Water Quality Criteria were firstly defined in the 1970s by the EPA in the USA and the EIFAC in Europe, recognizing the need for protecting water quality in order to allow the use of water resources by man. In the 1990s, the European Commission emphasized the importance of safeguarding structure and function of biologic communities. These approaches were chemically-based. The European Water Framework Directive (WFD) substantially changes the concept of Water Quality, by assuming that a water body needs to be protected as an environmental good and not as a resource to be exploited. In this frame, the biological-ecological quality assumes a prevailing role.

Main Features

The Water Quality concept introduced by the WFD is a challenge for environmental sciences. Reference conditions should be defined for different typologies of water bodies and for different European ecoregions. Suitable indicators should be developed in order to quantify ecological status and to define what a 'good' ecological status is.

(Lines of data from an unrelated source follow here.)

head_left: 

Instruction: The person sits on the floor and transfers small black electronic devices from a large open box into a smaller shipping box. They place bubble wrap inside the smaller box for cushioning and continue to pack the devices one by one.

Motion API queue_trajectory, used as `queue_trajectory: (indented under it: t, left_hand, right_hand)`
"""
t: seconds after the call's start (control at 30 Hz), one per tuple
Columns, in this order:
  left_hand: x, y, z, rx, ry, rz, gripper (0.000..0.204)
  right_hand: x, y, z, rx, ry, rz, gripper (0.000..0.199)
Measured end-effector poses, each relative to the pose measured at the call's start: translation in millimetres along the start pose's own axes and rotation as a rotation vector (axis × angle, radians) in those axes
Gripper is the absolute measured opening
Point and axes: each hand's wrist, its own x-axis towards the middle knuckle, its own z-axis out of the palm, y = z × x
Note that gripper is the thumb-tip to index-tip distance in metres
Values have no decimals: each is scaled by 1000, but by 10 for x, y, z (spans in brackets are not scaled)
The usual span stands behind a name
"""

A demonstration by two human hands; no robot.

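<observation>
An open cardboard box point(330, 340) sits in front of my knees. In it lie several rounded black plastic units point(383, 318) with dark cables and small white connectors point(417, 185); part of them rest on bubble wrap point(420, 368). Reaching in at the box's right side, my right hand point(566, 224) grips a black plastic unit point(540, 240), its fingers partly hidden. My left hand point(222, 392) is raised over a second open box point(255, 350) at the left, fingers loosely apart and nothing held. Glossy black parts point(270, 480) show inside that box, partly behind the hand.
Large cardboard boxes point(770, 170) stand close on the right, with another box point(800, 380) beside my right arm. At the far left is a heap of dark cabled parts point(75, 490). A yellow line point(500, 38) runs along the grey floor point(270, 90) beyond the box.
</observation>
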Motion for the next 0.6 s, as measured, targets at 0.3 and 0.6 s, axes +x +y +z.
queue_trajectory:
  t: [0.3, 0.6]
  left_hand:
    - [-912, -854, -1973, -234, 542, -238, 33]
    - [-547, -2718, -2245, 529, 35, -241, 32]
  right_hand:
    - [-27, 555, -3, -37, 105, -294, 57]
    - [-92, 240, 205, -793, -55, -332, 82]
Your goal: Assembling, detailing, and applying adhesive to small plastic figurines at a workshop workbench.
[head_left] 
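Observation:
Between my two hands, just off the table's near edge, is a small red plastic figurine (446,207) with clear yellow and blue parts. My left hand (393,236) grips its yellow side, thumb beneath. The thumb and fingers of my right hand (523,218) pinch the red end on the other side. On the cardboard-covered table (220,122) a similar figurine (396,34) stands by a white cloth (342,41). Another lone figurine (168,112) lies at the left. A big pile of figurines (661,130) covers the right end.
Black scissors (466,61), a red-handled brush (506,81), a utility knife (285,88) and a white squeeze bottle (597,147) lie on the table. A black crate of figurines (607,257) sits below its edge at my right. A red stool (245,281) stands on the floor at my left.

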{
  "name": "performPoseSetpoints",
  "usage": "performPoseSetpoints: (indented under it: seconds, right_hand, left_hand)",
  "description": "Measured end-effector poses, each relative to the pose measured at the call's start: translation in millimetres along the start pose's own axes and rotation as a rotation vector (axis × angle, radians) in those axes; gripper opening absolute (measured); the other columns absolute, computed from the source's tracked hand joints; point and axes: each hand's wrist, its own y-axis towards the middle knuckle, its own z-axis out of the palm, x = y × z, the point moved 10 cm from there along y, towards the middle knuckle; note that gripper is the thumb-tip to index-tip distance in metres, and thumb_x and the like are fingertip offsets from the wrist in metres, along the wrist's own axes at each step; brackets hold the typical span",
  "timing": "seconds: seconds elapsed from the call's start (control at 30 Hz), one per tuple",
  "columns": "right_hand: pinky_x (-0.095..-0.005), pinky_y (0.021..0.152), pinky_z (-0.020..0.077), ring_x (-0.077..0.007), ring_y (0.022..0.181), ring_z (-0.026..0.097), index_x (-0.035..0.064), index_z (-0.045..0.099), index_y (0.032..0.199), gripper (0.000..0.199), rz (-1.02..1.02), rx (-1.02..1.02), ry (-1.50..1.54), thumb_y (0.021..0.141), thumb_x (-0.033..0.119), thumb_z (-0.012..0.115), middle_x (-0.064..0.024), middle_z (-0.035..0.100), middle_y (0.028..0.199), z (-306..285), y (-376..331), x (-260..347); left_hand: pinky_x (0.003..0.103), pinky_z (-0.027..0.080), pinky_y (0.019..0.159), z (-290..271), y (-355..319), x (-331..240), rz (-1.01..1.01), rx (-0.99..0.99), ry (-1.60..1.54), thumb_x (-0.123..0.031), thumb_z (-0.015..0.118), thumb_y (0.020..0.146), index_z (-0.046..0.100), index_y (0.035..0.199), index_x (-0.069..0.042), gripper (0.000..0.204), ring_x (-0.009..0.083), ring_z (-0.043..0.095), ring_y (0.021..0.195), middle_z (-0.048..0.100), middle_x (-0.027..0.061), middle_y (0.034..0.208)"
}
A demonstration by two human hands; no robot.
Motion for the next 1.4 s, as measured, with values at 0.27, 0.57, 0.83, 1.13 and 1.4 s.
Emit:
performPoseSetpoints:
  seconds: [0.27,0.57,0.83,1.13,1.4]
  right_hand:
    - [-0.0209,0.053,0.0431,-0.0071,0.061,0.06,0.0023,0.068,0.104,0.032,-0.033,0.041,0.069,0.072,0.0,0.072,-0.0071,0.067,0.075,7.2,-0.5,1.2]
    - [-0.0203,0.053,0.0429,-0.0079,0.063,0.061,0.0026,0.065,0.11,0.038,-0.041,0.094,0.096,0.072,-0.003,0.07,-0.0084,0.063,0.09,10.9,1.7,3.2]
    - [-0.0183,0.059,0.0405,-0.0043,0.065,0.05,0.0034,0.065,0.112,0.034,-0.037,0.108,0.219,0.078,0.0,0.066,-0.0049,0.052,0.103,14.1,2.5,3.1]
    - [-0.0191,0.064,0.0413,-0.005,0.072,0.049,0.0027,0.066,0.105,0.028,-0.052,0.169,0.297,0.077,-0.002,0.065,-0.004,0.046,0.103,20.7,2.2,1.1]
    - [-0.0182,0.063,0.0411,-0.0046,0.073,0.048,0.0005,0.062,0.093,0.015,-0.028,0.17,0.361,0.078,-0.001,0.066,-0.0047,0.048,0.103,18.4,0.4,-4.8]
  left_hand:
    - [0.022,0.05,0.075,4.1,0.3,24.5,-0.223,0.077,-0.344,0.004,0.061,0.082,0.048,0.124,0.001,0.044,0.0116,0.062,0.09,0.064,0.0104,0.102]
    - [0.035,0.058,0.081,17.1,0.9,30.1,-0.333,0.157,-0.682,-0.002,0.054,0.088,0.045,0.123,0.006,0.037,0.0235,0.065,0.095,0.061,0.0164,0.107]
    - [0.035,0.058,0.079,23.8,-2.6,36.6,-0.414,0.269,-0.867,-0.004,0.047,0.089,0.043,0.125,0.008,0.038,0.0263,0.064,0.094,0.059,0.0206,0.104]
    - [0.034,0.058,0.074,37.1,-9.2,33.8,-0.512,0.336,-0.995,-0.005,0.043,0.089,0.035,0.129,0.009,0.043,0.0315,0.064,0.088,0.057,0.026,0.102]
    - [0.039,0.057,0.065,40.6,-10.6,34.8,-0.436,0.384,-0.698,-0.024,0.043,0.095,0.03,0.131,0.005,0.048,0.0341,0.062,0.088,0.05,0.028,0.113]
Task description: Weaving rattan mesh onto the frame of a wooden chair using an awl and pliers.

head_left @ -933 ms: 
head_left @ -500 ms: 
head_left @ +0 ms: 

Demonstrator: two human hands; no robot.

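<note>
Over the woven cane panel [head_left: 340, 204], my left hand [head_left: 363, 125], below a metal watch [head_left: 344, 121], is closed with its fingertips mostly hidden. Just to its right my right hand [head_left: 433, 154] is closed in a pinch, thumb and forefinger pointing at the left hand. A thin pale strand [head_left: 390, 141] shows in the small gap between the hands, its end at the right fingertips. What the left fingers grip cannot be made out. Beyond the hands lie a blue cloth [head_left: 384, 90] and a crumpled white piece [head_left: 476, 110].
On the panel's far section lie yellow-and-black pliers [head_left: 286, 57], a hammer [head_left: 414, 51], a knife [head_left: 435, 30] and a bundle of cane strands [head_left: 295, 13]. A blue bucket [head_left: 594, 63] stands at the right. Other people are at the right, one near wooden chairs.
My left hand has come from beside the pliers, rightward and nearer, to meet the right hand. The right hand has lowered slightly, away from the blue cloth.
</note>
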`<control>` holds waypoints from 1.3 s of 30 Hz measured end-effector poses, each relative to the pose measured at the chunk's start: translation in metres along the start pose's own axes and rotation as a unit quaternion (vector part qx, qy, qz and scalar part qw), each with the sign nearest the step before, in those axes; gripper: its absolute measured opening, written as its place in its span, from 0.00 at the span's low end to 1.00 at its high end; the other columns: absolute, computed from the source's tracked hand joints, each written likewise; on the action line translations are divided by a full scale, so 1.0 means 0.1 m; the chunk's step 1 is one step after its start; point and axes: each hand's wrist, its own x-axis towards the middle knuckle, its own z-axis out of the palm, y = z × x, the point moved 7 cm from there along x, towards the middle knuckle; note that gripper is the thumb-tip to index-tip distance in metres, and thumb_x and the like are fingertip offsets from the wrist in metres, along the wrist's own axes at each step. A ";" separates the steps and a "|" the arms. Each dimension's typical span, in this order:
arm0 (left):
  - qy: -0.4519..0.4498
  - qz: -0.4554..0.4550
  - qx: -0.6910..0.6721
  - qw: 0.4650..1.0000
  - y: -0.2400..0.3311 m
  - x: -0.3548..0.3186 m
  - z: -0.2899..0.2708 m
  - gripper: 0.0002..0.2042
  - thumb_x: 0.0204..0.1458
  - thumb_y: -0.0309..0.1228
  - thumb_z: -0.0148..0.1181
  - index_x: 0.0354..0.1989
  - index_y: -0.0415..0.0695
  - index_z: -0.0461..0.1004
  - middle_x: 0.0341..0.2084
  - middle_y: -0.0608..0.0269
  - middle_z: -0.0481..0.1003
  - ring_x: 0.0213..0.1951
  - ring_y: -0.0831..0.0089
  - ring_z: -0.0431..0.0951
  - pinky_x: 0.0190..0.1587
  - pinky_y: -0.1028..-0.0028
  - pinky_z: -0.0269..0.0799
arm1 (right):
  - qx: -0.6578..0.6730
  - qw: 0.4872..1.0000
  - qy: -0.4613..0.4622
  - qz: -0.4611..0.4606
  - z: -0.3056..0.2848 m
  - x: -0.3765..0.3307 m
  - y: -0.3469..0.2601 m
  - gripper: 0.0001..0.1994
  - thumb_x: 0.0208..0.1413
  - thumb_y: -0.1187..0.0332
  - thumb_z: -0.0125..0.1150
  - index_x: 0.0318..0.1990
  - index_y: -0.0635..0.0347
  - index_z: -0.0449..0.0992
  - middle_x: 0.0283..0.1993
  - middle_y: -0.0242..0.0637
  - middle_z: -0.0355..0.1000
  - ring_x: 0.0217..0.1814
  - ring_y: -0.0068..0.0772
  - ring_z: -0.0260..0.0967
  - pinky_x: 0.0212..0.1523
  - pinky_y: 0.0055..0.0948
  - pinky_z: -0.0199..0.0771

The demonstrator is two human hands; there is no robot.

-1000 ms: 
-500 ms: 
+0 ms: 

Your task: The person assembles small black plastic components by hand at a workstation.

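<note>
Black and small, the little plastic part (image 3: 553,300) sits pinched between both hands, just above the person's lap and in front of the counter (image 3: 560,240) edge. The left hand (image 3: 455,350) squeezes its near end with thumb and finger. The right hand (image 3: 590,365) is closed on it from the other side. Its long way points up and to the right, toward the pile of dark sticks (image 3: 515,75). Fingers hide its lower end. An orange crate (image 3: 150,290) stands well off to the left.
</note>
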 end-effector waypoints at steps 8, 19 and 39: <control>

Procedures should be developed for correlating the deviation from a good ecological to the effects of multiple stressors on function and structure of the ecosystem. The protection of biodiversity becomes a key objective. In this frame, the traditional procedures for ecotoxicological risk assessment, mainly based on laboratory testing, should be overcome by more site-specific approaches, taking into account the characteristics and the homeostatic capabilities of natural communities. In the paper an overview of the present knowledge and of the new trends in ecotoxicology to get these objectives will be given. A procedure is suggested based on the concept of Species Sensitivity Distribution (SSD).

Recommendations and Perspective

. The need for more site-specific and ecologically-oriented approaches in ecotoxicology is strongly recommended. The development of new tools for implementing the concept of 'Stress Ecology' has been recently proposed by van Straalen (2003). In the same time, more 'cological realism'is needed in practically applicable procedures for regulatory purposes.